Your task is to output the listing exactly, leaving every image out.
THE INPUT Block Start
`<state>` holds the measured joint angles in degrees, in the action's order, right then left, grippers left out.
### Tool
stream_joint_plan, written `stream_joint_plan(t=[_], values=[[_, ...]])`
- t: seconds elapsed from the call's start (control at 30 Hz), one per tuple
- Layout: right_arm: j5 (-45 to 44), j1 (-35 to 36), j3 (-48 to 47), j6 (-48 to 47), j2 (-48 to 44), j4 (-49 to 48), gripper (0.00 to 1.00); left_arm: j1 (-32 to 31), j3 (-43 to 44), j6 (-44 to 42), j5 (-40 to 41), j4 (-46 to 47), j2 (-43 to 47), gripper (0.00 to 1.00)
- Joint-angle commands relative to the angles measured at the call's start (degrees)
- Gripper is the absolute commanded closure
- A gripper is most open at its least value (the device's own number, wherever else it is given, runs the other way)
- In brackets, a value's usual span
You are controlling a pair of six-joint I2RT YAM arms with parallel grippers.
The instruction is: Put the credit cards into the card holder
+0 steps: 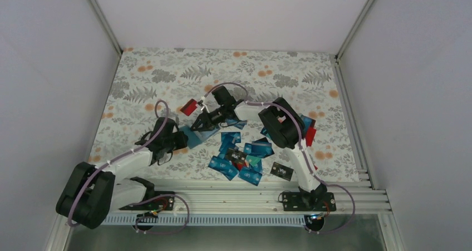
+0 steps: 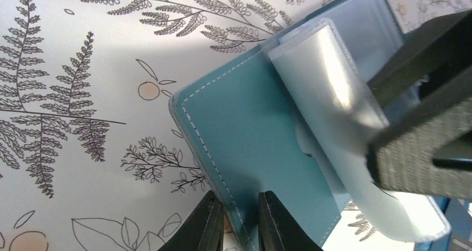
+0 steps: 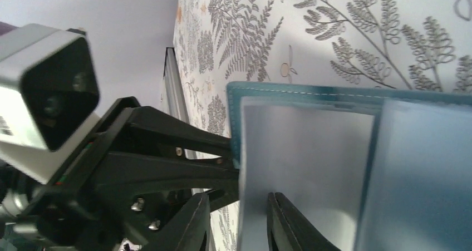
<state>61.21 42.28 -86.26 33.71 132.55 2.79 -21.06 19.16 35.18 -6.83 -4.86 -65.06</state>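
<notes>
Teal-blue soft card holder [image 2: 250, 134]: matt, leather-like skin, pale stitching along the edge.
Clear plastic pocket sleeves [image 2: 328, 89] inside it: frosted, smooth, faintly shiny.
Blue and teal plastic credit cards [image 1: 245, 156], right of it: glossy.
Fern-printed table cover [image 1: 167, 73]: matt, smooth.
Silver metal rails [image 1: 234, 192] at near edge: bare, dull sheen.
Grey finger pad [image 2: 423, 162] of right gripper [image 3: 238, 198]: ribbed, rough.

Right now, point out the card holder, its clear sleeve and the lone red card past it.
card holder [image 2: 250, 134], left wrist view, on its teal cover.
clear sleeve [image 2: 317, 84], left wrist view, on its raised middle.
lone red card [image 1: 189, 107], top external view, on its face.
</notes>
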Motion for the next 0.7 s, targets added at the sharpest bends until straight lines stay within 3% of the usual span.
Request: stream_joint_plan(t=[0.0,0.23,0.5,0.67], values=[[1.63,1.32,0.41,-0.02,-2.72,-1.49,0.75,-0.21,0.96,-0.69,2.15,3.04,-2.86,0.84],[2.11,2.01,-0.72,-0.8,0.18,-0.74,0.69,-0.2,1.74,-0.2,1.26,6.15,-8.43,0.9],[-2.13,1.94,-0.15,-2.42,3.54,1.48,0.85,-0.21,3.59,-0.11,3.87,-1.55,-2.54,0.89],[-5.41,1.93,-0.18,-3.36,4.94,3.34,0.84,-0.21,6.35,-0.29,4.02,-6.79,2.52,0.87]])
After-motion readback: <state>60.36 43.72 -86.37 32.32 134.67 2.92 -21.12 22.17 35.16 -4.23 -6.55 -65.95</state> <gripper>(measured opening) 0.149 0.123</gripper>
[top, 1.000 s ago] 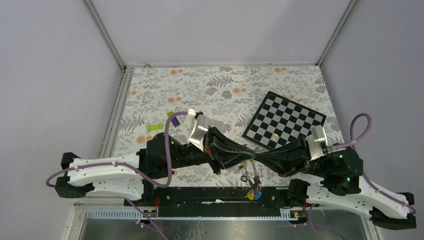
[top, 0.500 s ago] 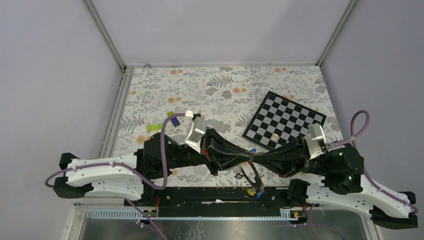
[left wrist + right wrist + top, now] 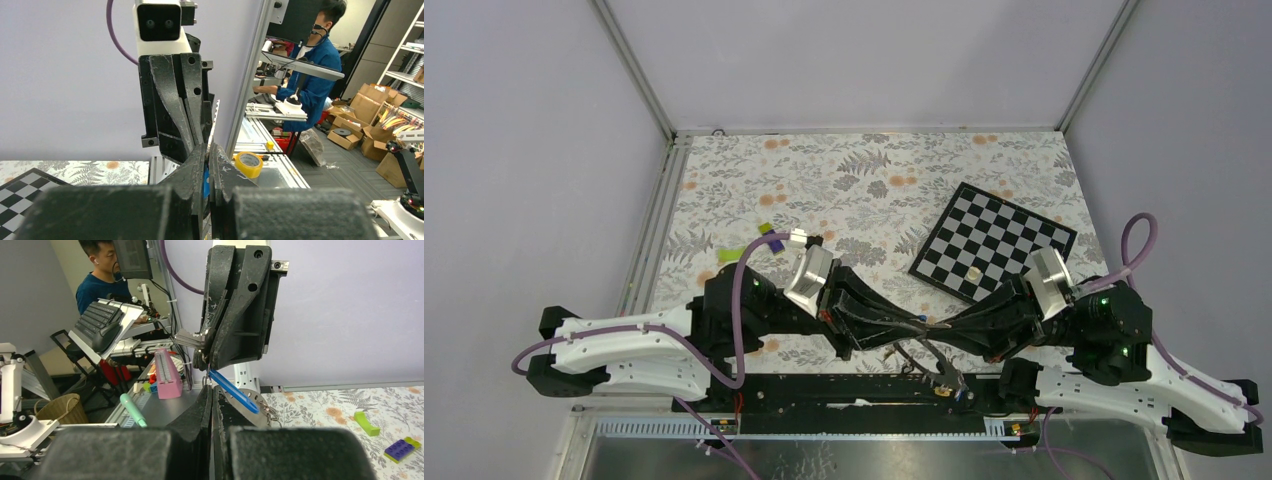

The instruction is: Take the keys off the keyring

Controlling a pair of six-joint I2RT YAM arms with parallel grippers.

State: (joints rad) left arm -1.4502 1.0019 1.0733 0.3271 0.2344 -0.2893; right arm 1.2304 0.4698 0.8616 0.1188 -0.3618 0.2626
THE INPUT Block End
◆ TASK RESPONSE
`<state>` holds the measured joint angles in degrees, in the action's order, right then left, grippers left out.
### Tool
stream_joint_plan, written `stream_joint_plan(t=[_], values=[[_, ...]])`
- t: seconds elapsed from the call's start (control at 30 Hz), one per tuple
- Layout: right_arm: j5 (-45 to 44), j1 (-35 to 36), j3 (-48 to 47), j6 (-48 to 47), j2 (-48 to 44), j4 (-49 to 48), gripper (0.00 to 1.00); left_arm: j1 (-32 to 31), j3 (-43 to 44), j6 (-44 to 42), j5 (-40 to 41), j4 (-46 to 47), j2 (-43 to 47), gripper (0.00 to 1.00)
- Joint-angle commands relative to the angles measured at the call's start (degrees)
- Gripper is the absolute commanded closure
- A gripper is most open at its least value (the device's own number, wherever else it is given, runs the other way)
- In brackets, a value's usual span
You are controlling a pair of six-joint I2RT YAM arms with parallel grippers.
The instruction is: Put the credit cards into the card holder
+0 steps: 
+0 steps: 
+0 steps: 
<state>61.21 42.28 -86.26 33.71 132.55 2.79 -21.06 19.16 35.18 -6.83 -4.86 -65.06</state>
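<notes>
Teal-blue soft card holder [image 2: 250, 134]: matt, leather-like skin, pale stitching along the edge.
Clear plastic pocket sleeves [image 2: 328, 89] inside it: frosted, smooth, faintly shiny.
Blue and teal plastic credit cards [image 1: 245, 156], right of it: glossy.
Fern-printed table cover [image 1: 167, 73]: matt, smooth.
Silver metal rails [image 1: 234, 192] at near edge: bare, dull sheen.
Grey finger pad [image 2: 423, 162] of right gripper [image 3: 238, 198]: ribbed, rough.

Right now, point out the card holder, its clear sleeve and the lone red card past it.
card holder [image 2: 250, 134], left wrist view, on its teal cover.
clear sleeve [image 2: 317, 84], left wrist view, on its raised middle.
lone red card [image 1: 189, 107], top external view, on its face.
</notes>
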Motion for the next 0.7 s, targets added at the sharpest bends until straight lines stay within 3% of the usual span.
Request: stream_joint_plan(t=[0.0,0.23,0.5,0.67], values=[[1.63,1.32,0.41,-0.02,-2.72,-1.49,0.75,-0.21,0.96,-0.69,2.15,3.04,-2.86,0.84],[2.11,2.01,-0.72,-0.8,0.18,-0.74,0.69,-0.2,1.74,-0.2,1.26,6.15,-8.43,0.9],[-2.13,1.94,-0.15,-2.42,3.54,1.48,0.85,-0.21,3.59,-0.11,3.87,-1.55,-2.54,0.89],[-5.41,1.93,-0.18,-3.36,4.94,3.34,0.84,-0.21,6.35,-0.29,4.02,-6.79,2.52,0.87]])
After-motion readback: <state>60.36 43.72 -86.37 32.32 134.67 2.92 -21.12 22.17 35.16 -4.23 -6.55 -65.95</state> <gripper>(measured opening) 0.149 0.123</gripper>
[top, 1.000 s ago] 
[top, 0.500 s ago] 
[left wrist + right wrist + top, now] 

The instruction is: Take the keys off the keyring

Controlling a pair of six-joint I2RT YAM arms with parallel grippers.

State: (joints rad) left arm -1.4502 1.0019 1.0733 0.3271 0.2344 -0.2893; right arm 1.2304 0.4698 0.8616 0.1188 -0.3618 0.2626

The output is complete as shown.